PF e CGU lançam nova fase da Operação Sem Desconto contra fraude no INSS
A Polícia Federal (PF) e a Controladoria-Geral da União (CGU) deflagraram nesta quarta-feira (27) uma nova fase da Operação Sem Desconto, que investiga um esquema nacional de descontos indevidos aplicados em aposentadorias e pensões do INSS. A ação reforça uma das maiores investigações sobre fraude previdenciária do país.
Onde a operação está sendo cumprida
Nesta etapa, os agentes cumprem 31 mandados de busca e apreensão e oito medidas cautelares de monitoramento eletrônico no Distrito Federal e nos estados de Pernambuco, São Paulo e Paraíba. As ordens foram autorizadas pelo ministro do Supremo Tribunal Federal André Mendonça.
O que a PF investiga nesta fase
Segundo a corporação, o objetivo é aprofundar a apuração sobre suspeitas de organização criminosa, estelionato previdenciário, ocultação de patrimônio e dilapidação de bens. Os investigadores identificaram indícios de que parte dos alvos estaria tentando se desfazer de imóveis e bens de luxo antes do avanço das apurações, o que motivou medidas para bloquear e rastrear esse patrimônio.
As ações se concentram em diferentes núcleos regionais ligados ao esquema. Estão na mira associações que realizaram descontos indevidos no Distrito Federal e em São Paulo.
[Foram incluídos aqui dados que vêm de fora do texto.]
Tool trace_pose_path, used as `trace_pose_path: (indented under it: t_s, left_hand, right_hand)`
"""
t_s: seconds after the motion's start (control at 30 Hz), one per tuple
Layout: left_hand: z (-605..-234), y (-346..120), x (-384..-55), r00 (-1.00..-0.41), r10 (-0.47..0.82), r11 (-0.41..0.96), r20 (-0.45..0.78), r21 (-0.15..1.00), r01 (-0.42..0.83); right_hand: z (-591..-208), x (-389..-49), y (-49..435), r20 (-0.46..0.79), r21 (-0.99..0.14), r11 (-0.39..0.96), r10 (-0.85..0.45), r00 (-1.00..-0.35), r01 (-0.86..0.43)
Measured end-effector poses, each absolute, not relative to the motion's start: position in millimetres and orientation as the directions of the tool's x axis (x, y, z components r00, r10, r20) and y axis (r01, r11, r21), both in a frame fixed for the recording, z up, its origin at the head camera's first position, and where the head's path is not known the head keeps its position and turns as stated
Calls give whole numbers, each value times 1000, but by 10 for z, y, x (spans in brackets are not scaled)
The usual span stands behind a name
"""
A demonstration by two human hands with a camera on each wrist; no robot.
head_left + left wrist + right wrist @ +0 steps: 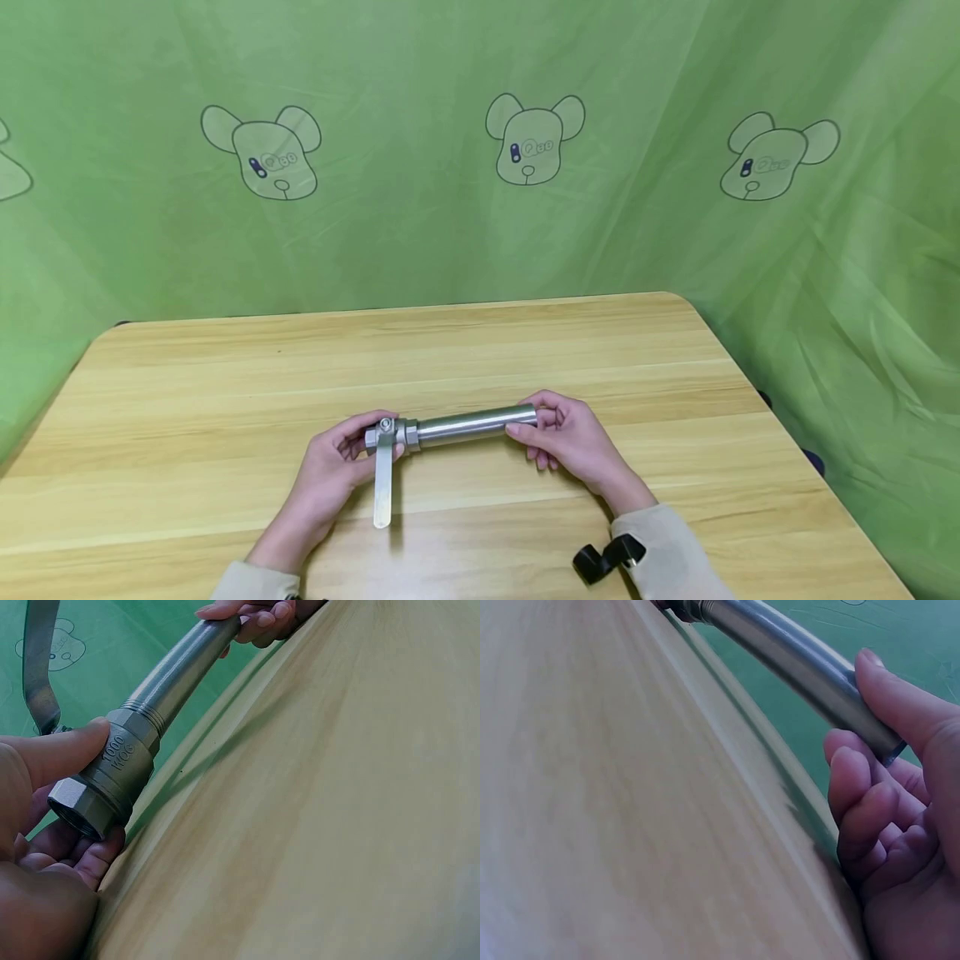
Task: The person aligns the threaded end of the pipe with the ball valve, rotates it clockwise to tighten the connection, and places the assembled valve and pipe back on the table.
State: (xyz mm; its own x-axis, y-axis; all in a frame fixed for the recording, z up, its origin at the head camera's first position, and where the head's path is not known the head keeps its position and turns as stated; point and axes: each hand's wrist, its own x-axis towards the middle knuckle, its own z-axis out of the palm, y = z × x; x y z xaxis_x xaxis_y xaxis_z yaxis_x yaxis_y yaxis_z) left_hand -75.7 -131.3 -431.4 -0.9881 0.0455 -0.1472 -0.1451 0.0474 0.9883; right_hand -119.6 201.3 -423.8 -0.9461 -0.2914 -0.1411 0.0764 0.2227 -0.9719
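"Green fabric (pixel 420 242) stands behind and to the right of a wood-grain desk (pixel 225 367), with outlined animal heads (pixel 528 146) printed across it. What obstructs the view?"

"One flat lever (pixel 383 493) extends from the metal valve (pixel 120 761) toward the person and, in the head view, crosses the thumb of the left hand (pixel 326 475). A black device (pixel 625 551) at the pale right sleeve (pixel 671 554) covers a little of the desk."

"Which markings are legible?"

"Raised characters on the valve read '1000 WOG'. Lettering on the printed heads is too faint to read."

"And the hollow parts?"

"The valve's six-sided end is open and dark within; its interior cannot be made out. A smooth steel pipe (pixel 468 427) joins the opposite end."

"How are the hands placed?"

"The left hand pinches the valve between thumb and fingers; the right hand (pixel 573 437) pinches the pipe's free end. Valve and pipe lie crosswise between them, raised above the desk, which bears their shadow (pixel 225 748)."
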Motion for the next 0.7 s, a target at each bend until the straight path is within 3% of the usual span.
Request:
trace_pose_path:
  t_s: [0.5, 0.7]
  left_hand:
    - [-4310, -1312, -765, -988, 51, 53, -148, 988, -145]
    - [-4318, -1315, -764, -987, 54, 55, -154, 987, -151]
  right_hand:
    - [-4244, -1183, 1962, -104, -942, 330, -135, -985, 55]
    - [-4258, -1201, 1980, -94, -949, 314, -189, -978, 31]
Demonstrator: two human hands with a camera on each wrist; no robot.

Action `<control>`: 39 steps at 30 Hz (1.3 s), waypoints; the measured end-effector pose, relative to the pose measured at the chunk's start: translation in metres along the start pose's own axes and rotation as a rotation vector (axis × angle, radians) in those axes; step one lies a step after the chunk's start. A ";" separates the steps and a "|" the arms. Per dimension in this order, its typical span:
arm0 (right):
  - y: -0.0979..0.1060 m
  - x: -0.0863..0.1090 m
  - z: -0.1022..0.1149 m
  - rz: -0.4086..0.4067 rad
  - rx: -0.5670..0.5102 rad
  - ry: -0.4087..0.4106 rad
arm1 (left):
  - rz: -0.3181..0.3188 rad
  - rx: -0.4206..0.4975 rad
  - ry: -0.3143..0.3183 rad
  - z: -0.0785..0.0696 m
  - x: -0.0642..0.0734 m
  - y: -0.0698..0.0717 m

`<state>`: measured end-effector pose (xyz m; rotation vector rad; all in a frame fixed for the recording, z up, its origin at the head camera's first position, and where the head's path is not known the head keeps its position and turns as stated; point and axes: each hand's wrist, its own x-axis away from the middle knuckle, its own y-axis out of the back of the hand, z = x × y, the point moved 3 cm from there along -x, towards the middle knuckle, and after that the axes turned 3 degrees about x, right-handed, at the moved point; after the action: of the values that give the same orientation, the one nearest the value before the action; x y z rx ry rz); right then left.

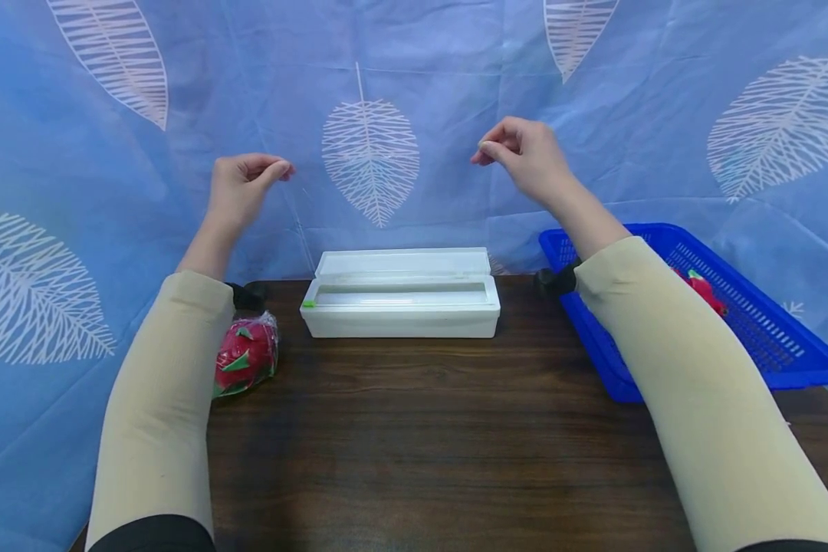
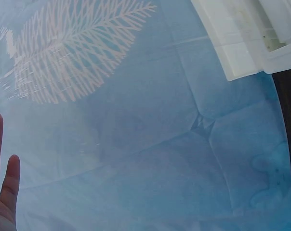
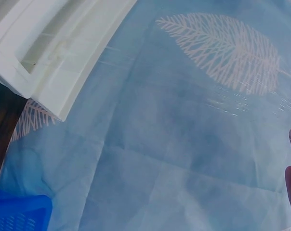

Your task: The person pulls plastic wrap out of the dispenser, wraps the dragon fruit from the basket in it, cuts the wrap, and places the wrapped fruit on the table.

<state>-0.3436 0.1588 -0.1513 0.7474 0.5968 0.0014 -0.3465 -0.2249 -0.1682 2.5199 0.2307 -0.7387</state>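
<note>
Both hands are raised in front of the blue cloth, above and to either side of a white cling film dispenser (image 1: 403,322) whose lid stands tipped back. Thumb and fingertips of the left hand (image 1: 241,188) pinch one corner of a transparent sheet of cling film (image 3: 232,107). On the other side the right hand (image 1: 527,157) pinches the film in the same way. The sheet spans the space between the hands; only glints and faint creases show it. In the wrist views, just some fingers appear at the edge.
A dragon fruit (image 1: 247,353) wrapped in clear film lies left of the dispenser, partly behind the left sleeve. To the right, a blue plastic basket (image 1: 800,374) holds a red dragon fruit (image 1: 708,291), partly covered by the right sleeve. Beneath is a dark wooden table (image 1: 441,445).
</note>
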 end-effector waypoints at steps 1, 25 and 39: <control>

Conexão com o “Careca do INSS” em Pernambuco
Em Pernambuco, o foco está em servidores e ex-servidores do INSS ligados à região de Garanhuns. De acordo com as apurações, parte dos valores arrecadados por associações investigadas teria sido direcionada a empresas ligadas ao empresário Antônio Carlos Camilo, conhecido como Careca do INSS.
Como funcionava o esquema de descontos no INSS
A Operação Sem Desconto começou após investigações apontarem que entidades associativas realizavam cobranças sem autorização diretamente nos contracheques de aposentados e pensionistas entre 2019 e 2024. As estimativas da PF e da CGU indicam que os desvios possam chegar a 6,3 bilhões de reais.
Segundo os investigadores, muitas dessas entidades firmavam acordos de cooperação técnica com o INSS alegando oferecer serviços como assistência jurídica, planos de saúde e academias. No entanto, auditorias indicaram que parte delas não possuía estrutura compatível com os serviços prometidos. Em muitos casos, beneficiários afirmaram desconhecer qualquer vínculo associativo e só perceberam os descontos ao consultar os extratos de pagamento.